Currently, there are many calculation methods for allotment optimization. Xu et al. [21] proposed a fuzzy multi-objective blending optimization algorithm that requires information on linguistic preferences and the satisfaction of the decision maker. Mustafa [22] proposed multi-objective simulated annealing-based chance-constrained programming for ore blending optimization, where each process of the method is simulated to reproduce the characteristics or behavior of the phenomenon observed in the available data. Ye et al. [23] used a genetic particle swarm hybrid intelligence algorithm to optimize the ore blending with good optimization results, but its calculation speed is slower. The algorithms proposed in References [16,17,18,19,20] are well-used in the study of ore blending optimization, but they also have problems such as complex algorithms and slow convergence. The ABC algorithm proposed in this paper is more convenient, easy to learn, and fast to converge compared with these algorithms. However, these previous algorithms are based on different projects to verify the superiority of the algorithm.
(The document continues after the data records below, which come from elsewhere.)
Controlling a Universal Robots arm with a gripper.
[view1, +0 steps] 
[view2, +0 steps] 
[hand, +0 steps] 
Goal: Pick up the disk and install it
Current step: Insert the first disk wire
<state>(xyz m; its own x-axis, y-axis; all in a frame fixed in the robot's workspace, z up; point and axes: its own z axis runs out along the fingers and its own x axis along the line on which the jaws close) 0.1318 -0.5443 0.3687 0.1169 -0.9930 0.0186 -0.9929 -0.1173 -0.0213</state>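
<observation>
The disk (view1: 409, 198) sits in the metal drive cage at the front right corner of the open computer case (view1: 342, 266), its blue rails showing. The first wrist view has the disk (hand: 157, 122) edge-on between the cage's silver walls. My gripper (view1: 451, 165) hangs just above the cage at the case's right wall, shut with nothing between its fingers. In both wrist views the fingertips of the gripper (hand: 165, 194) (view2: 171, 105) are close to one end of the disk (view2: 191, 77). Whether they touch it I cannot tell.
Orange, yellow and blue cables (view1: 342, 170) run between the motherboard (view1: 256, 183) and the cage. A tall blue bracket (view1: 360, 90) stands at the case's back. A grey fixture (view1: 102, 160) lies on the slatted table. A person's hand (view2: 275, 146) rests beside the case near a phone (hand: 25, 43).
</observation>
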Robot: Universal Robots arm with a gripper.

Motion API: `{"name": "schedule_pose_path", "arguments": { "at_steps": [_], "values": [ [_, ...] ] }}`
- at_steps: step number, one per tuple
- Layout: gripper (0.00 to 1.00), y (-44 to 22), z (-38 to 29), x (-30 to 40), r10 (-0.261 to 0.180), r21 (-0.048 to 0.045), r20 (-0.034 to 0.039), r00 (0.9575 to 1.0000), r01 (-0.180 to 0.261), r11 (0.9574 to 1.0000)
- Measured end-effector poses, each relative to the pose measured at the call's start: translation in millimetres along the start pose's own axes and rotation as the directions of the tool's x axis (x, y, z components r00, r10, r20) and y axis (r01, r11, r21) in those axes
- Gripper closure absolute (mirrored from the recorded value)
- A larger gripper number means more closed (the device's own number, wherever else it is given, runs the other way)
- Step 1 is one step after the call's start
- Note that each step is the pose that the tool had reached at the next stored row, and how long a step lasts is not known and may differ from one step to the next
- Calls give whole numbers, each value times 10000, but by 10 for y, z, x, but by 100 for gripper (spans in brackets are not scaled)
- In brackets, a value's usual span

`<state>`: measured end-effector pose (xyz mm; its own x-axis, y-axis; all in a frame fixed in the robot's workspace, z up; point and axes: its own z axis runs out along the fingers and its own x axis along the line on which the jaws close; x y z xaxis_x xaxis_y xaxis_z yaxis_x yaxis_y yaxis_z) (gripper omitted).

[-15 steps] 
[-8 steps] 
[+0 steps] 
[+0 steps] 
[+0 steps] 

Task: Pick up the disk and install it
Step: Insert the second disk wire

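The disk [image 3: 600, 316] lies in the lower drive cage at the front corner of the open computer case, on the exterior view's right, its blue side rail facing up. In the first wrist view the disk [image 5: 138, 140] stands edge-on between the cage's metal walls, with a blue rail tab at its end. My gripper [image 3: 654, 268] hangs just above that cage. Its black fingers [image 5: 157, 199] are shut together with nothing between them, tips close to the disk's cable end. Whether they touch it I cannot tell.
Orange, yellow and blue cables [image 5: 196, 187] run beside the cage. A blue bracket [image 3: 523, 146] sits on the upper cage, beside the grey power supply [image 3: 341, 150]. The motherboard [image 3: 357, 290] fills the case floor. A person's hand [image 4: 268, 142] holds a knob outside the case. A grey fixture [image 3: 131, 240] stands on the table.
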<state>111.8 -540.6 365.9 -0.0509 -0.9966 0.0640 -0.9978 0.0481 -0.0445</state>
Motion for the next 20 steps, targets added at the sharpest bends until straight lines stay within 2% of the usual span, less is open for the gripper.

We also looked for online field data about polymetallic mines for calculation. Huang et al. [1] used a genetic algorithm to optimize ore blending and obtained a tungsten recovery of 8 percentage points when the tungsten ore grade fluctuated within 10%, while this paper used an ABC algorithm to optimize the ore blending and obtained a tungsten recovery of 8.95 percentage points when the tungsten ore grade fluctuated within 3%. Therefore, the ABC algorithm has good applicability in multi-metal and multi-objective ore blending optimization, and the optimization results are good.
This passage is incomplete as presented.